**DESCRIPTION OF THE TASK**
From the listing below, reproduce word for word the part that opens with the line containing "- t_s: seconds" and closes with the line containing "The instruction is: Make"; reproduce nothing else.

**EXTRACTED ENTRIES**

%%

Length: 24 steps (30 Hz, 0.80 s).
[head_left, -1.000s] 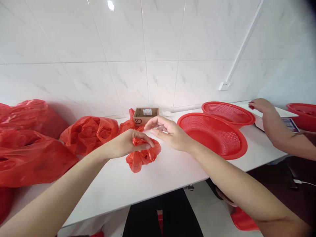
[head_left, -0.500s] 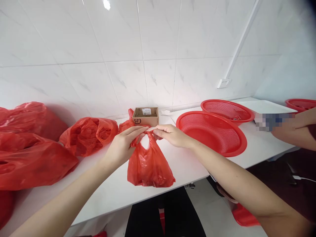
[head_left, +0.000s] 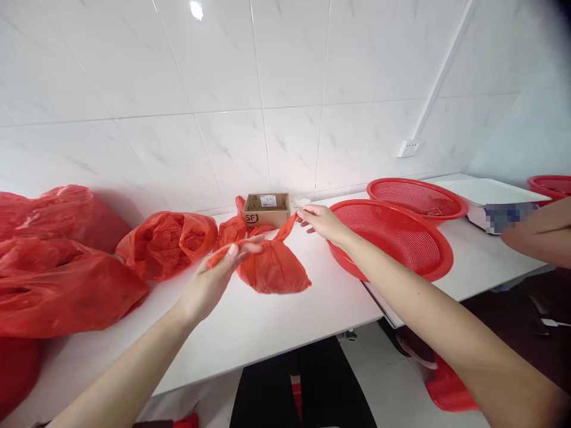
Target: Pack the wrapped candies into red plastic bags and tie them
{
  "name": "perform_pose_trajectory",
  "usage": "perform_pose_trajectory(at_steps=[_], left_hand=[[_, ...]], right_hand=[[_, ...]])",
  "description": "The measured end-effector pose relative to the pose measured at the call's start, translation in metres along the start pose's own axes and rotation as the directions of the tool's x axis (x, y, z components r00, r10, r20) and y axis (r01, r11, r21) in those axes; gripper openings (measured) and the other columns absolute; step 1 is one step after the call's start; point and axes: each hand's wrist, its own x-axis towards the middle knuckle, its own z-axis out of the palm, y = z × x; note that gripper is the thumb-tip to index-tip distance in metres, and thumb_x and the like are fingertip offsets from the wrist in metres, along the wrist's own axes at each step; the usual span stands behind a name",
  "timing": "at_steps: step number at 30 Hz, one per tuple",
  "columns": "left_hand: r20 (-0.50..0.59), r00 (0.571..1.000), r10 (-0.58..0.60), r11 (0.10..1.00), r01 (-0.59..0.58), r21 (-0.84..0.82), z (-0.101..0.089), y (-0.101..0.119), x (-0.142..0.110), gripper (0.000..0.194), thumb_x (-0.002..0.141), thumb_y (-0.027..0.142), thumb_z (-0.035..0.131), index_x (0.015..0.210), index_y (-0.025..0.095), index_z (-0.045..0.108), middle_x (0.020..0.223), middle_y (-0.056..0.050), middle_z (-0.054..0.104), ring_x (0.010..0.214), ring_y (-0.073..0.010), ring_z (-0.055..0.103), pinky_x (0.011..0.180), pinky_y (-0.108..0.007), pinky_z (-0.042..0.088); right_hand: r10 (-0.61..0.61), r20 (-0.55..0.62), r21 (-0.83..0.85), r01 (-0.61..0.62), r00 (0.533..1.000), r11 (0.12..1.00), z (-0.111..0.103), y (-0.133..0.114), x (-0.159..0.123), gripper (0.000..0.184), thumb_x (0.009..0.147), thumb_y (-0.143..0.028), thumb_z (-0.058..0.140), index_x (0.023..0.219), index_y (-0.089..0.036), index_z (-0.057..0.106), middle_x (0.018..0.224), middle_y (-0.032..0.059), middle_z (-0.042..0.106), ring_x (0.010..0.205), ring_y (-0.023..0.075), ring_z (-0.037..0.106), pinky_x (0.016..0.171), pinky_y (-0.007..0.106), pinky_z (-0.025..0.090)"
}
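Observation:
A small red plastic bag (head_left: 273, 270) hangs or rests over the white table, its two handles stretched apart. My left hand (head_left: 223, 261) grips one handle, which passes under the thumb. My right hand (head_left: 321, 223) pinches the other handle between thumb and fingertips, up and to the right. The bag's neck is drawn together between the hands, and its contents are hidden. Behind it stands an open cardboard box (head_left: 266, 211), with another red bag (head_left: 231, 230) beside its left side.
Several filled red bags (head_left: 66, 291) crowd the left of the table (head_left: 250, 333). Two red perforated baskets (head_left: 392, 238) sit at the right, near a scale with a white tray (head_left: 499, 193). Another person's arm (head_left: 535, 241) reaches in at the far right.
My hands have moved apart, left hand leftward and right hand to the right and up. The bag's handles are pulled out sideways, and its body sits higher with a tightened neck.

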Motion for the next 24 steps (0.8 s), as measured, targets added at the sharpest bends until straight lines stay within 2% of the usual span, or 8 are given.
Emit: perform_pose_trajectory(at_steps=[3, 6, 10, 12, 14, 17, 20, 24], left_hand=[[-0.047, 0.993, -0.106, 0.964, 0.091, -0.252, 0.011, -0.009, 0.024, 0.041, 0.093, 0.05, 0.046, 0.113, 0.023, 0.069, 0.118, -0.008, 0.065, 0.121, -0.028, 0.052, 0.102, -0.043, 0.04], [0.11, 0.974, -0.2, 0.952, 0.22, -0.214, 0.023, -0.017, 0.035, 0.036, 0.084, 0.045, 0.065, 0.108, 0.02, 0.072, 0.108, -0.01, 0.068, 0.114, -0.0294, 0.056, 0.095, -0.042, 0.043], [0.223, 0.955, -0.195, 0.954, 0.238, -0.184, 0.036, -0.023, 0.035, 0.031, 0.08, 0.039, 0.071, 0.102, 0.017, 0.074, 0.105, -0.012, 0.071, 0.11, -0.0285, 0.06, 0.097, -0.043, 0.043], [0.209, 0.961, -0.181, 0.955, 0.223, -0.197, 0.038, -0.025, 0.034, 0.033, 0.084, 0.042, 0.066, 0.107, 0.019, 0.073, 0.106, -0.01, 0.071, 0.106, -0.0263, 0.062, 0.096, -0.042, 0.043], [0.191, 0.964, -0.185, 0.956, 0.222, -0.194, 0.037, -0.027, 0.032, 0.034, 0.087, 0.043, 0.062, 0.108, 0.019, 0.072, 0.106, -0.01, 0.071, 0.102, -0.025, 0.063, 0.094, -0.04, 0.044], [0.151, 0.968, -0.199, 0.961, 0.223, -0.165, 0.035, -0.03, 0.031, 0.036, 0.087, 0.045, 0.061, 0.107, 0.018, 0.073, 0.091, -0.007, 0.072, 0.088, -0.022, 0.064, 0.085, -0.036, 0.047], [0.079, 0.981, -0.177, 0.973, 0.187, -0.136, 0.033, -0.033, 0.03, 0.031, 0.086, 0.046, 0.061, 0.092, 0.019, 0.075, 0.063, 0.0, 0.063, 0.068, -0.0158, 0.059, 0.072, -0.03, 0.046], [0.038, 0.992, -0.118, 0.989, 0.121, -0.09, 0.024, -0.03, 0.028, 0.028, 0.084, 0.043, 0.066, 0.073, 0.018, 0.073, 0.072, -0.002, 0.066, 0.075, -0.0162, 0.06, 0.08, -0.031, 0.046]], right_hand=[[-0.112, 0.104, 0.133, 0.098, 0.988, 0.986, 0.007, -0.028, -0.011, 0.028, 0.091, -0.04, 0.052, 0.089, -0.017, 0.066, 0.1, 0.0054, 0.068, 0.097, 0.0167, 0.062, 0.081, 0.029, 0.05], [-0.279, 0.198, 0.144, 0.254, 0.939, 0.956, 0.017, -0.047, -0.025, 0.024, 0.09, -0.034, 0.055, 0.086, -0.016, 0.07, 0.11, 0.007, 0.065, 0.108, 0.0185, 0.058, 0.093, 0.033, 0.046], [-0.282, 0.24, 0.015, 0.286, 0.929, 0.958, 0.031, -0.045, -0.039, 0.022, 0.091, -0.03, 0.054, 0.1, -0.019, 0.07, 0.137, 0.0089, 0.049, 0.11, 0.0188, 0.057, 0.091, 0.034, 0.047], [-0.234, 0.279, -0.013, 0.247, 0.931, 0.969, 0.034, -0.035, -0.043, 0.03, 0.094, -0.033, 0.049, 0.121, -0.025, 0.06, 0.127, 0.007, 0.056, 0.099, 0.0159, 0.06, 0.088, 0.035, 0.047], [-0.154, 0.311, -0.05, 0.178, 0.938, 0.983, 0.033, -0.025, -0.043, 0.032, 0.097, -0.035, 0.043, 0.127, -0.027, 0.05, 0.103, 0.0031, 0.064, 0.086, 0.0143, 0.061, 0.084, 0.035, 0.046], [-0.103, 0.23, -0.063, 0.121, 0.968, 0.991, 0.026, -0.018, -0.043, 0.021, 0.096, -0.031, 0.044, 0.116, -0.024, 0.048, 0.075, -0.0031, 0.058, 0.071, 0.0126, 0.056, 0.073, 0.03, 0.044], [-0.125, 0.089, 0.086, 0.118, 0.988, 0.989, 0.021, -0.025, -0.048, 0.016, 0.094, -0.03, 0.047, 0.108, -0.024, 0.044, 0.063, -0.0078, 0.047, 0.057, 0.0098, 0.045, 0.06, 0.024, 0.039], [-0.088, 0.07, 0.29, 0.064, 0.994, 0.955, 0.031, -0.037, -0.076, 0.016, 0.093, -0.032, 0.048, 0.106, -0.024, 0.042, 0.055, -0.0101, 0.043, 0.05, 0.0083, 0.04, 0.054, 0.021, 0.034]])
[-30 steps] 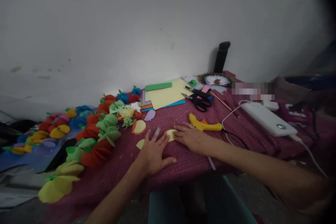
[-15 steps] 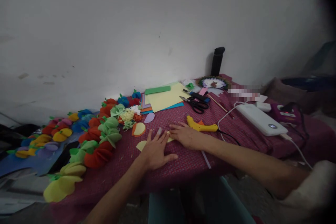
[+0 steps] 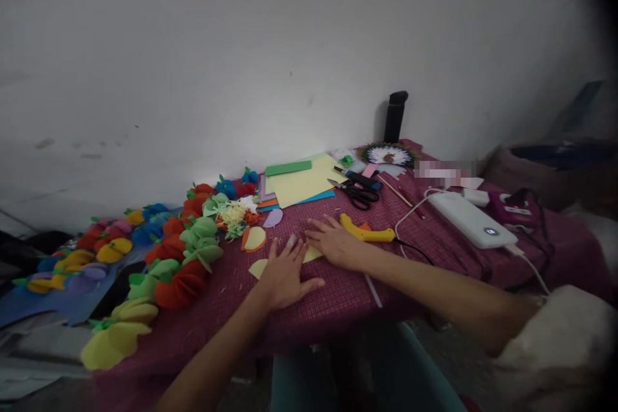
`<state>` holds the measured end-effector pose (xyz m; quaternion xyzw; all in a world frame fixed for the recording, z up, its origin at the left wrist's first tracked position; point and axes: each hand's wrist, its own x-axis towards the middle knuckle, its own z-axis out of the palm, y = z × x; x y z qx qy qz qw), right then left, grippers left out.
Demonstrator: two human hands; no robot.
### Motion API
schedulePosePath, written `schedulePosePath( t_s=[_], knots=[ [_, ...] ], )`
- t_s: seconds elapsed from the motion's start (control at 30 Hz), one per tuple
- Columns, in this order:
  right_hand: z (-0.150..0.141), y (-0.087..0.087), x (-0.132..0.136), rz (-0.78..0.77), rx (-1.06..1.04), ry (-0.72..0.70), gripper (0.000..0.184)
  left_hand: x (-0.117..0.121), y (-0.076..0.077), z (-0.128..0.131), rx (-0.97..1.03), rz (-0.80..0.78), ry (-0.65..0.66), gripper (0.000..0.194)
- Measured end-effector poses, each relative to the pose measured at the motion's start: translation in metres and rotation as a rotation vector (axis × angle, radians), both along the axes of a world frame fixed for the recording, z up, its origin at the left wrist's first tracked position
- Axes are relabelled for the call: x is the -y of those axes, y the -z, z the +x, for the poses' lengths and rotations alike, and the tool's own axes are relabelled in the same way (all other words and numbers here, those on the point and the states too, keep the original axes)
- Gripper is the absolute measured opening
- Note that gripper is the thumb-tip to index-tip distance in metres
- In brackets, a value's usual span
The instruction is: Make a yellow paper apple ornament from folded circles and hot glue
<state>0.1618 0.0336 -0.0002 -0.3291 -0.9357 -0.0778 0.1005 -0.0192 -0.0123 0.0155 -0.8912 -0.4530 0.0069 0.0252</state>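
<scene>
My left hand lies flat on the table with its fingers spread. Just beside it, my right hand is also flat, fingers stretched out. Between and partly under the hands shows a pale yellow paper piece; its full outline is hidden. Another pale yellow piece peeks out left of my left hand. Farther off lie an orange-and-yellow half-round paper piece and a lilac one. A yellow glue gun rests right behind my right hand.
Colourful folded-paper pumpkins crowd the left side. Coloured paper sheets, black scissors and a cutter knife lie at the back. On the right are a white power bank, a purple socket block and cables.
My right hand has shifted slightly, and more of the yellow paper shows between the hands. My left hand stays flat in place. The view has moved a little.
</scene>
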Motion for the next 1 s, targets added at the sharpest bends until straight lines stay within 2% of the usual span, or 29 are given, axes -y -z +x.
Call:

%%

**SOLUTION BELOW**
- t_s: seconds elapsed from the motion's start (control at 30 Hz), one per tuple
- Columns, in this order:
  right_hand: z (-0.150..0.141), y (-0.087..0.087), x (-0.132..0.136), rz (-0.78..0.77), rx (-1.06..1.04), ry (-0.72..0.70), gripper (0.000..0.184)
  left_hand: x (-0.117..0.121), y (-0.076..0.077), z (-0.128..0.131), rx (-0.97..1.03), rz (-0.80..0.78), ry (-0.65..0.66), gripper (0.000..0.194)
- Measured end-effector poses, each relative to the pose measured at the motion's start: translation in metres and rotation as a rotation vector (axis × angle, radians), both along the axes of a world frame fixed for the recording, z up, its origin at the left wrist's first tracked position
- Axes are relabelled for the call: x is the -y of those axes, y the -z, z the +x, for the poses' lengths and rotations alike, and the tool's own axes are relabelled in the same way (all other words and numbers here, those on the point and the states too, keep the original axes)
- Gripper is the absolute measured opening
- Note that gripper is the thumb-tip to index-tip distance in metres
- In brackets, a value's usual span
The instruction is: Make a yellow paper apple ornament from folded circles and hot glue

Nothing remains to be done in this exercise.